Réunissez alors la lettre recommandée, les photographies, les témoignages, le procès-verbal de conciliation, les devis et les justificatifs de dommages. Une demande d’indemnisation sera plus crédible si vous prouvez un dégât concret, comme une toiture endommagée, une gouttière bouchée ou des travaux rendus nécessaires.
En cas de branche présentant un danger immédiat, ne grimpez pas dans l’arbre et ne pénétrez pas chez le voisin. Prévenez-le par écrit, contactez votre assurance si un dommage est déjà survenu et, lorsque la sécurité des personnes ou la voie publique est menacée, alertez les services compétents.
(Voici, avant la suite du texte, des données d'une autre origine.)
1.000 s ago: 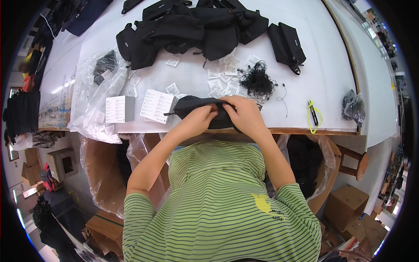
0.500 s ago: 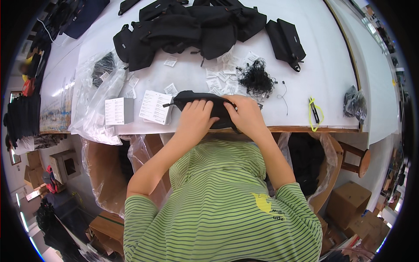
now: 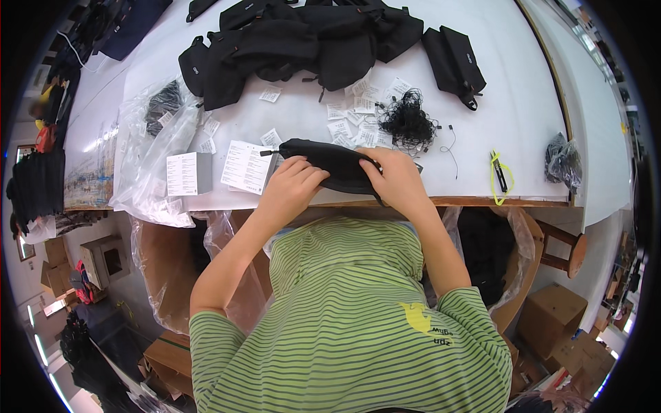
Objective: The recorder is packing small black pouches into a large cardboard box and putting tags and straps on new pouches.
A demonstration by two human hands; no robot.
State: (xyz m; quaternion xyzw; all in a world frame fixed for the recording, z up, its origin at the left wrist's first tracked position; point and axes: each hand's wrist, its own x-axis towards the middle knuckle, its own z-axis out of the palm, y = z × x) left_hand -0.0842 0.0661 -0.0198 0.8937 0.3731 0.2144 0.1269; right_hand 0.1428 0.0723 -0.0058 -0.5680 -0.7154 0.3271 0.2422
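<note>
A small black zippered bag (image 3: 339, 166) is held at the table's front edge, its zipper pull sticking out at the left end. My left hand (image 3: 295, 184) grips its left part, fingers bent over the near side. On the right part, my right hand (image 3: 392, 173) is closed round the fabric with the fingers on top. Two stacks of white printed cards stand left of the bag, the nearer one the card stack (image 3: 246, 167). Beyond the bag lie loose white tags (image 3: 358, 110) and a tangle of black cords (image 3: 407, 122).
A pile of black bags (image 3: 296, 45) covers the far table, with a separate black bag (image 3: 453, 65) to its right. Clear plastic bags (image 3: 155, 151) lie left. A black cutter with a yellow loop (image 3: 498, 175) rests at right. Plastic-lined boxes (image 3: 165, 268) stand under the edge.
My left hand has slid left and nearer along the bag, showing more of its middle. My right hand has shifted slightly right, and the bag has tilted.
</note>
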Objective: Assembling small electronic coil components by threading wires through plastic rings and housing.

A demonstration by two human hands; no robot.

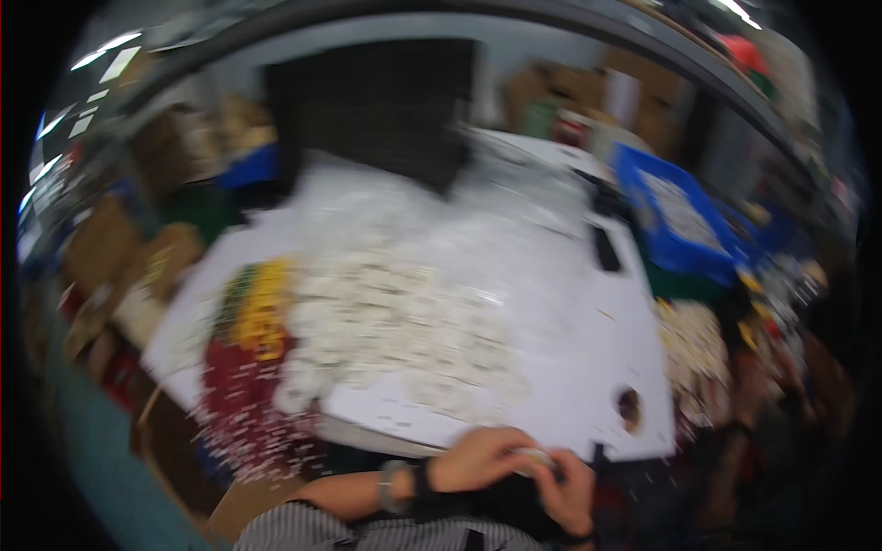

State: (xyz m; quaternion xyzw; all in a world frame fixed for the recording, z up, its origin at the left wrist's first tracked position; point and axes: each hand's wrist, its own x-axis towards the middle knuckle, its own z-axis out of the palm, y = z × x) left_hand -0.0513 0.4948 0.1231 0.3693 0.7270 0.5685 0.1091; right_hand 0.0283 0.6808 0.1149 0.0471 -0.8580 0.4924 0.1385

Les erreurs qui aggravent le conflit
| Erreur | Pourquoi elle pose problème | Réflexe préférable |
|---|---|---|
| Couper les branches soi-même | Vous risquez de dépasser vos droits et d’endommager l’arbre. | Demander une coupe au propriétaire ou obtenir son accord écrit. |
| Entrer chez le voisin | La gêne causée par les branches ne donne pas un droit d’accès à son terrain. | Organiser l’intervention avec son autorisation. |
| Menacer immédiatement de procès | Le dialogue se ferme alors que la solution peut être simple. | Suivre une progression : échange, courrier, conciliation. |
| Confondre branches et racines | Les règles ne sont pas les mêmes. | Identifier précisément la partie qui empiète. |
| Se fier uniquement au cadastre | Le plan cadastral ne constitue pas toujours une preuve de bornage. | Consulter le titre de propriété ou un géomètre si nécessaire. |
Je me méfie aussi des tailles radicales présentées comme la solution miracle. Une coupe mal réalisée peut fragiliser l’arbre, provoquer des repousses désordonnées et déplacer le problème quelques mois plus tard. Un élagueur qualifié donnera souvent une réponse plus durable qu’une coupe improvisée depuis une échelle.
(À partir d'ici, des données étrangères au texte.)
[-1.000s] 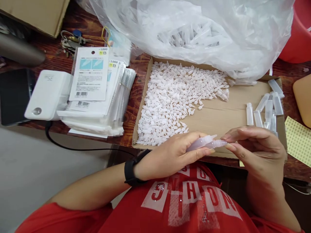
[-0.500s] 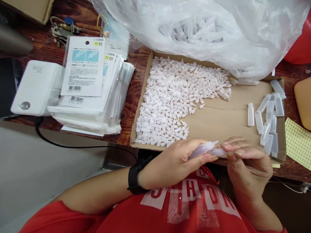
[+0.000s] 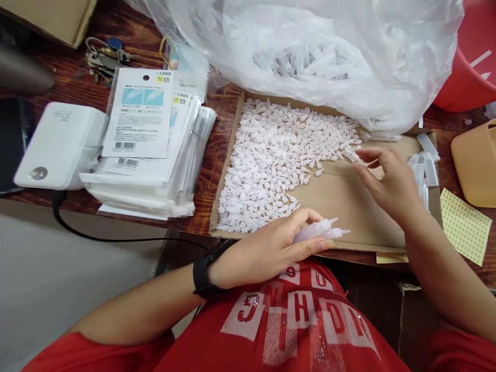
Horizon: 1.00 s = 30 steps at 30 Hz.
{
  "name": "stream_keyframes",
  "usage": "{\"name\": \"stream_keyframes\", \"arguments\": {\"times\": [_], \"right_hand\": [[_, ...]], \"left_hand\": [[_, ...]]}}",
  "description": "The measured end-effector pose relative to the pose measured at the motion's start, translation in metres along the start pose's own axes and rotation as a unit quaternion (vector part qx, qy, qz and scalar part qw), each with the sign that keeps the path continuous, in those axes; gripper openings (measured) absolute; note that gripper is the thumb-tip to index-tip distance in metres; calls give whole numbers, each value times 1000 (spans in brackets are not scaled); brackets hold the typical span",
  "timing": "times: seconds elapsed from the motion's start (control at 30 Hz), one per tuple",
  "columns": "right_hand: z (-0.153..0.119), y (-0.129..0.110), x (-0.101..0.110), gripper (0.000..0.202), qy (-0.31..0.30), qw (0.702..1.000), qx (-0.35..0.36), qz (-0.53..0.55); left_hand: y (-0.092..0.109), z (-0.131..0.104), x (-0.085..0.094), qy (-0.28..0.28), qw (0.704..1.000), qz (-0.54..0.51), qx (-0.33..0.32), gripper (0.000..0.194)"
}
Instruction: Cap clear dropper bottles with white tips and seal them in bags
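Observation:
My left hand [image 3: 279, 240] is closed around two small translucent squeeze bottles [image 3: 310, 231], held side by side. Both have pointed nozzle tips that face right, past my thumb. My right hand [image 3: 389, 178] is over the shallow cardboard tray [image 3: 344, 206], thumb and index finger closing on a small clear plastic cap [image 3: 350, 153] at the right edge of the nozzle pile. A heap of white nozzle tips [image 3: 271, 160] covers the tray's left side. Several translucent bottles [image 3: 429, 170] lie at its right end, partly hidden behind my right forearm.
A big plastic bag [image 3: 310, 62] full of bottles leans over the tray's back edge. To the left are stacked printed packages [image 3: 137, 113], a white power bank [image 3: 58, 144] with a cable, and keys [image 3: 104, 59]. A yellow sticker sheet [image 3: 465, 225], an orange container [image 3: 476, 163] and a red bucket [image 3: 468, 67] stand right.
My right hand has left the bottles in my left hand and moved up to the clear caps. The second bottle, whose neck was at my right fingers, now shows a pointed nozzle.

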State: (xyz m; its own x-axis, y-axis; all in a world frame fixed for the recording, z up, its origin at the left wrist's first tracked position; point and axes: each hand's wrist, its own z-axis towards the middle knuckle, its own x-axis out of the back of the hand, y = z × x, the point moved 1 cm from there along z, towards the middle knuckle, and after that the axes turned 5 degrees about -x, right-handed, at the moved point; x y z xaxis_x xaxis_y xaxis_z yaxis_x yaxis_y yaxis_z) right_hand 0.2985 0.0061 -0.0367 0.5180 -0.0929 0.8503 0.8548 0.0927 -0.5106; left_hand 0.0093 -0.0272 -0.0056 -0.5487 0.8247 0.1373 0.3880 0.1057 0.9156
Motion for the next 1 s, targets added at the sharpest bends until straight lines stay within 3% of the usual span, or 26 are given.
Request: {"name": "stream_keyframes", "arguments": {"times": [0.1, 0.2, 0.3, 0.37, 0.43, 0.53, 0.73, 0.83, 1.0], "right_hand": [[19, 12, -14, 30, -14, 999, 25, -40], [13, 9, -18, 28, -16, 998, 28, -48], [-8, -9, -4, 30, -18, 1000, 7, 14], [-25, -27, 10, 29, -56, 994, 4, 95], [-42, -46, 21, 28, -114, 979, 33, 164], [-60, -66, 30, 35, -172, 963, 104, 180], [-72, -69, 39, 37, -132, 967, 140, 166], [-76, -72, 38, 35, -153, 963, 167, 148], [-88, -77, 35, 53, -157, 955, 195, 158]], "left_hand": [[1, -3, 1, -9, 1000, 23, -20, 50], [0, -5, 3, 8, 998, 55, -30, 49], [-1, -5, 6, 7, 997, 75, -30, 52], [0, -4, 8, -9, 996, 79, -32, 53], [1, -3, 8, -34, 996, 78, -34, 50], [4, -1, 6, -72, 993, 82, -33, 45], [7, -1, 5, -87, 988, 122, -32, 45], [8, 0, 4, -92, 983, 149, -55, 47], [8, -3, -4, -69, 962, 241, -107, 41]]}}
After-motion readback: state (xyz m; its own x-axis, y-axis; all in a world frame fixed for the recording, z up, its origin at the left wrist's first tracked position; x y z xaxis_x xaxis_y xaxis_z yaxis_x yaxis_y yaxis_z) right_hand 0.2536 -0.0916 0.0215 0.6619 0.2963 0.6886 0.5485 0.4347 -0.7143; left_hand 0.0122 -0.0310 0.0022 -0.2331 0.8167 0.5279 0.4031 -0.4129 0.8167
Le dossier qui peut éviter une longue procédure
Constituez un dossier chronologique avec les photos, les dates de vos demandes, les réponses reçues et les dommages constatés. Ajoutez les documents utiles sur la limite de propriété et, en copropriété, les échanges avec le syndic. Cette préparation montre que votre demande porte sur un problème précis, pas sur une simple querelle personnelle.
La stratégie la plus solide reste généralement la même : demander calmement, formaliser par recommandé, tenter une conciliation, puis saisir le juge si le refus persiste. Vous protégez ainsi vos droits tout en évitant l’erreur la plus fréquente, qui consiste à couper soi-même les branches et à transformer un problème d’élagage en véritable litige de voisinage.